Und ihr Selbstbewusstsein hat noch immer einen Knacks: "Dieses Denken, dass man schlechter ist, geht nicht weg. Hauptschüler ist einfach ein Stigma!". Unterkriegen lässt sie sich trotzdem nicht: Die Deutsch-Türkin studiert inzwischen selbst auf Lehramt - Gymnasium!

Josef Kraus
Für Josef Kraus sind Lebensläufe wie dieser eine Bestätigung: In Deutschland kann es jeder bis an die Uni schaffen, unabhängig vom sozialen Hintergrund. Der Präsident des Deutschen Lehrerverbandes will unbedingt am mehrgliedrigen Schulsystem festhalten.
Die Begabungen der Kinder lassen sich in seinen Augen gut schon in der vierten Klasse erkennen. Die PISA-Ergebnisse aber hält der bayerische Gymnasialdirektor größtenteils für Horrormeldungen: "Ich hab was gegen diese Legendenbildung um Finnland - die haben weniger Schüler, homogenere Klassen und viel weniger Ausländer als wir!"
Die Stärkeren von den Schwächeren zu trennen hält er für den einzig sinnvollen Weg, alle Schüler angemessen zu fördern.

Enja Riegel
Enja Riegel hat das Gegenteil bewiesen. Sie leitete über 20 Jahre lang eine integrierte Gesamtschule mit Kindern aus allen Schichten: Die berühmte Helene-Lange-Schule in Wiesbaden lag beim PISA-Vergleich ganz vorn.
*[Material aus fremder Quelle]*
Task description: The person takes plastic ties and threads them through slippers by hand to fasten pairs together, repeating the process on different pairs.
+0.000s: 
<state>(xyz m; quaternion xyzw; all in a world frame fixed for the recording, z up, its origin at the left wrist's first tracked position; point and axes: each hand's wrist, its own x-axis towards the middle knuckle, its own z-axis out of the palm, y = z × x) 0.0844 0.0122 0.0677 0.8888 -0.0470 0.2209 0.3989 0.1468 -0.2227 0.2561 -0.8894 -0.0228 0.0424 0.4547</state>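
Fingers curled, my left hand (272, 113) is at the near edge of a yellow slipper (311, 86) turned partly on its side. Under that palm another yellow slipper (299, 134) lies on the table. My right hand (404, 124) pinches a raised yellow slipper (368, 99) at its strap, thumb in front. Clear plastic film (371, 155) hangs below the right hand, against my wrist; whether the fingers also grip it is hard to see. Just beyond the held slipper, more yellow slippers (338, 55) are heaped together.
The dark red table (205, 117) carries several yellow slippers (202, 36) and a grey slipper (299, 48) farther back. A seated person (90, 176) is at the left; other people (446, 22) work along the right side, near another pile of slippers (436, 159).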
Gerade weil hier Kinder mit unterschiedlichsten Fähigkeiten in einer Klasse gemeinsam lernen, profitieren alle, sagt sie. Und das, obwohl die Schüler hier weniger pauken als woanders: Sie spielen während der Unterrichtszeit Theater, schreiben und drucken eigene Texte - und putzen selbst!
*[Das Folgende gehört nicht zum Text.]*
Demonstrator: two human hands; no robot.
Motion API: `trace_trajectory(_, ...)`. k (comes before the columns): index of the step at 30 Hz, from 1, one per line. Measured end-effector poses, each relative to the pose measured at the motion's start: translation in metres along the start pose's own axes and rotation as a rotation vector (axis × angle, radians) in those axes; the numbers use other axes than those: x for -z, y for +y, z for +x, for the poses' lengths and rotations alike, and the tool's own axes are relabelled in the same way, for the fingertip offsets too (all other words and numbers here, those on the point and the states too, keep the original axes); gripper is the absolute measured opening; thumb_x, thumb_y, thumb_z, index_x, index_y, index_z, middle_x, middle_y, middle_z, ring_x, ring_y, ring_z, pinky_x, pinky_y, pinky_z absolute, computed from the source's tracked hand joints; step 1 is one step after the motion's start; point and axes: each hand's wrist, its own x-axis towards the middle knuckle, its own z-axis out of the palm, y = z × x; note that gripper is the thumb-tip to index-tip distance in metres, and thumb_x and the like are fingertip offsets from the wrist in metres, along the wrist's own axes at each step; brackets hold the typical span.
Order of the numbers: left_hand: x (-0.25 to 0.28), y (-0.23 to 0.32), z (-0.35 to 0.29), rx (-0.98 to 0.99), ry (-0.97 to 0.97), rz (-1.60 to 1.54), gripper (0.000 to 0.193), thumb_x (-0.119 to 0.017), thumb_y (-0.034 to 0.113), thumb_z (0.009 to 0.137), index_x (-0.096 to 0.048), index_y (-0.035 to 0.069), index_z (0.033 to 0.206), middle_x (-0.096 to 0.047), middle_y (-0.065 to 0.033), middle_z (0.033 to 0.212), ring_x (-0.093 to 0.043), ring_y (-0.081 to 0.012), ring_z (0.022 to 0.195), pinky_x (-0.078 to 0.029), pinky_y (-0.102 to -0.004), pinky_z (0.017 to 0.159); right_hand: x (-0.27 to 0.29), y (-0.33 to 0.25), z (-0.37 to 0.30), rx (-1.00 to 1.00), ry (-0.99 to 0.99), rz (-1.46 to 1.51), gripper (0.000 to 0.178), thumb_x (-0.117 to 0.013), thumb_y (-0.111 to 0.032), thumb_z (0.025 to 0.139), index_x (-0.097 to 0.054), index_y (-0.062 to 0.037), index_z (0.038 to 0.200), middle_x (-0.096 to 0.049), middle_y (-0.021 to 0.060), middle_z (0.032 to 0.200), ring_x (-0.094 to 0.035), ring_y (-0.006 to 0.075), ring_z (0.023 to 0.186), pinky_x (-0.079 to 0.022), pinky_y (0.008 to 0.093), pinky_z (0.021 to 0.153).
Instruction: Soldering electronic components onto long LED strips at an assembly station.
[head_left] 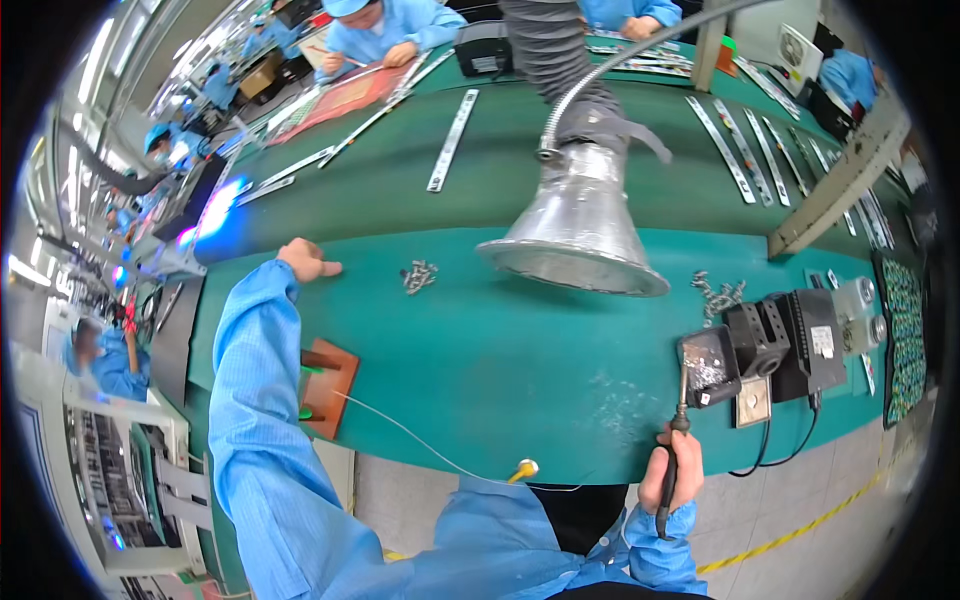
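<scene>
A wide bare stretch of green mat (500,350) lies open between the left hand (306,260) and the right hand (672,468). A metal fume hood (580,225) hangs low over its far middle. A wooden block (328,387) stands at the left edge, a black soldering stand (770,345) at the right. Small screws (420,276) lie near the left hand.

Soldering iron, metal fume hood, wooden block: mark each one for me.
soldering iron (672,470), head view, on its dark handle in the right hand (672,475).
metal fume hood (580,225), head view, on its flared silver cone.
wooden block (335,385), head view, on its brown top face.
</scene>
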Motion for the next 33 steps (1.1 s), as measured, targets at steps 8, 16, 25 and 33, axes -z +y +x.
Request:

Einige kommen sogar freiwillig in den Ferien in die Schule. Für die Schulreformerin ist klar: "Schule ist ein Gemeinschaft gestaltender Ort. Da reicht es nicht, sechs Stunden frontal unterrichtet zu werden."

Prof. Dr. Joachim Bauer
Für Joachim Bauer, den Hirnforscher und Psychotherapeuten, geschieht an Schulen wie dieser das Entscheidende: Kinder haben Vertrauen zu ihren Lehrern - Lehrer glauben an ihre Schüler.
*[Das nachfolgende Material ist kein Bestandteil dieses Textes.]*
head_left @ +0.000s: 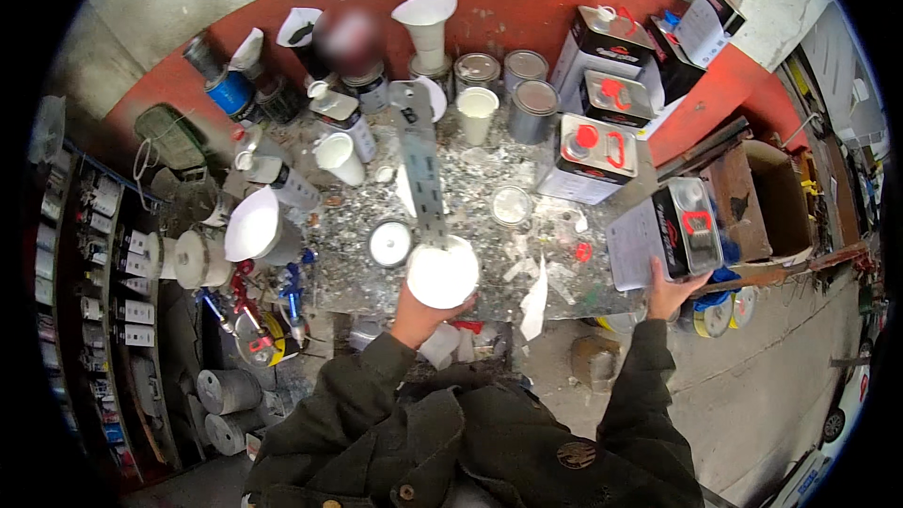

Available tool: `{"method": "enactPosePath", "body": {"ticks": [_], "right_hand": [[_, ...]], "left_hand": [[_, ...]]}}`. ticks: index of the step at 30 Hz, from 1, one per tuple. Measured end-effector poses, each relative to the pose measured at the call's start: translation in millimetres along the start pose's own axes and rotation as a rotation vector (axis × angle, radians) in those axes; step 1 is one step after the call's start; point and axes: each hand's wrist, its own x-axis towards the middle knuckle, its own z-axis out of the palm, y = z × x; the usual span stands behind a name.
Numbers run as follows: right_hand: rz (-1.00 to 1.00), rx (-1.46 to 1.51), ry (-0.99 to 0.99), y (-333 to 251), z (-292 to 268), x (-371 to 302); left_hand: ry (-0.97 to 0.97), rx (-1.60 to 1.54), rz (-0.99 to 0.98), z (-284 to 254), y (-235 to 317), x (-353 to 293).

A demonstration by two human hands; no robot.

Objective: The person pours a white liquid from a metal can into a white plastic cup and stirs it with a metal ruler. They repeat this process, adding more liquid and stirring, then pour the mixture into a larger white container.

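My left hand (422, 317) is wrapped round a white cup of white paint (443, 275) at the bench's front edge. A flat metal mixing stick (419, 155) with slots stands in the cup, leaning toward the far side. On the right, my right hand (670, 293) grips the lower side of a rectangular metal solvent can (666, 235), which is tilted and has a clear cap and a red handle. Left of the cup sits a small round tin (390, 243) with white in it. A round lid (512, 206) lies to the cup's right.
Several rectangular cans, among them one with a red cap (589, 158), stand at the back right. Paint tins (534, 111) and cups (340, 159) line the back. Spray guns (252, 301) hang at the left edge. A cardboard box (777, 198) sits far right. A torn white paper strip (534, 301) overhangs the front edge.
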Motion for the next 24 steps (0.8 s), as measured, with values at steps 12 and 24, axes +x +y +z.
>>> {"method": "enactPosePath", "body": {"ticks": [12,24], "right_hand": [[-0.037,0.305,-0.411,-243,15,0],[-0.396,-0.008,-1.387,-365,160,1]], "left_hand": [[-0.152,0.003,0.022,-8,-14,13],[-0.296,0.017,0.093,-19,3,9]]}}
Bauer weiß: Erst die persönliche Beziehung motiviert Menschen zu lernen. So entwickelt sich Selbstvertrauen und so lernen Schüler auch, mit Kritik umzugehen.
Die Schule allerdings braucht noch mehr: Ganztagsbetreuung, viel mehr Lehrer, viel mehr Musik, Kunst und Bewegung - und eine besonders intensive Zuwendung für Kinder aus schwierigem Elternhaus.

Christiane Krupp
Christiane Krupps Kinder haben ein liebevolles Elternhaus - und trotzdem lief nichts rund, als ihr Sohn Yannik in die erste Klasse kam. Als er Lesen, Schreiben und Rechnen nicht so schnell wie vorgesehen lernte, bekam er Druck.
Die Lehrerin schrie und Yannik weinte - Vollblockade! Als nichts mehr ging, zog die Familie um: Von Hamburg nach Pinneberg, ins Einzugsgebiet der sogenannten "Schülerschule". Dort kann niemand sitzen bleiben, die Klassen sind klein, Noten gibt es erst in der neunten Klasse und auch behinderte Kinder werden normal unterrichtet.
Yannik lebte auf. Und Christiane Krupp ist überzeugt: "Hier arbeiten alle zusammen: Lehrer, Eltern und Schüler!"